Elsemarijn Bruys is the artist of the moment. Her practises as a visual artist and spatial designer are at its core hybrid. Her work “crushes, demorfs shapes, objects and point of views” in a still beautiful – and sublime – way. This year, she was an artist at Lente Kabinet, showing off her ability to work in every environment. Her work, Artificial Landscapes, is an experience like no other, making you feel something only the art itself can describe. We got the privilege to catch up with Bruys before the festival to talk about her work, her philosophy, and everything in between.
Gc: How are you today?
E: I’m good!
Gc: Could you describe your craft in your own words?
E: I make sculptures and installations, mostly with textiles and plastics. There is almost always a force of tension and movement in my work. I actually put motors inside my art to create literal movement.
Gc: Woah that’s really cool. Where do you derive your inspiration from?
E: The experience of feeling textile. I like to begin my process starting with commonly shared objects, for example, the bomber jacket. This jacket is special because of how people across various cultural (subcultural or mainstream) groups wear it. Somehow a garment like this is able to transcend social barriers and people are able to express themselves with it in so many different ways.
Gc: I love your series Moving Mirrors. Could you tell me a little more about this piece?
E: The pieces are doing a composed choreography together. So while you can tell that they’re connecting with each other. Also, the material presents you with a morphed perspective of your reflection.
Gc: How is art a form of escape for you from the outside world?

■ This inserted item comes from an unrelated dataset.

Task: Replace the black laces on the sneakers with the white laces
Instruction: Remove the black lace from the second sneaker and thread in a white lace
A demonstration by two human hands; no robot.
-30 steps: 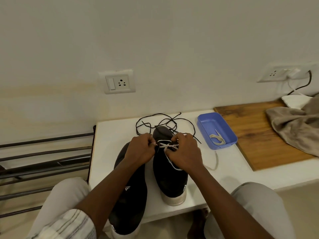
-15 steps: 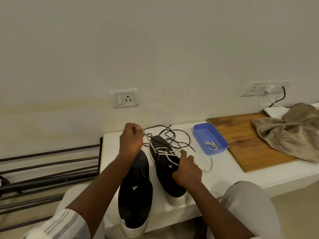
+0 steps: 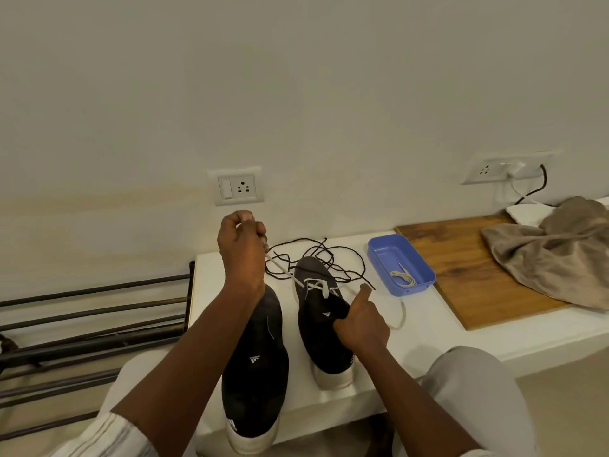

E: I don’t know if there is an escape, and if we should want one…I think with art you can at least try to shift some perspectives. We need to face the ugliness of the outside world. There is so much beauty in that. There is this theory I really like from Edmund Burke. There’s beauty and the sublime. What makes the sublime different from beauty is the natural sense of danger in it. With these Artificial landscapes, you walk through this attractive colour and soft shapes but it might be a little claustrophobic or scary, but that’s good – that’s when it starts to enter the sublime.
Gc: Could you walk me through your work for Lente Kabinet?
E: One of the kinds of theories that I’m interested in is artificial landscapes. I love to play around with how much air is inside objects and observe the shapes that playfulness creates. It feels so natural; an organic way of moving in a lifeless object. I call it also mimicking nature. At Lente, there is this row of trees and I make a hallway inside. It feels a little bit like a limbo. And the colour inside is exactly the opposite of the green, so it is A very bright orange. It’s a bit intense on the eyes but it emphasizes the green that’s surrounded it even more.
Gc: What were some of the challenges, if any, did you face when making this landscape? This hallway?
E: Well, it’s 380 meters of fabric. So it’s a constant struggle with a lot of fabric and a machine – I’m sewing it myself.
Gc: Lente Kabinet is not only a celebration, of music, art, and culture but also the reopening of these worlds in a festival context. What are you most looking forward to on the festival lineup?
E: I’m really excited for Nèna and Half Queen.
Gc: And what can we expect from you in the future?
E: This work will travel around to Big Art in Amsterdam. I also have a solo exhibition at Contour Gallery Rotterdam coming up on the 4th of September. I’m presenting all new works there. I will also be showing work at Schemerlicht in Nijmegen which is exciting. I’m thinking about doing projects that include the act of wrapping. But this year it’s mostly inflatables.
Gc: So you’re basically just not sleeping this year then!
E: Well, I’m okay. I love making this stuff so I find it exciting!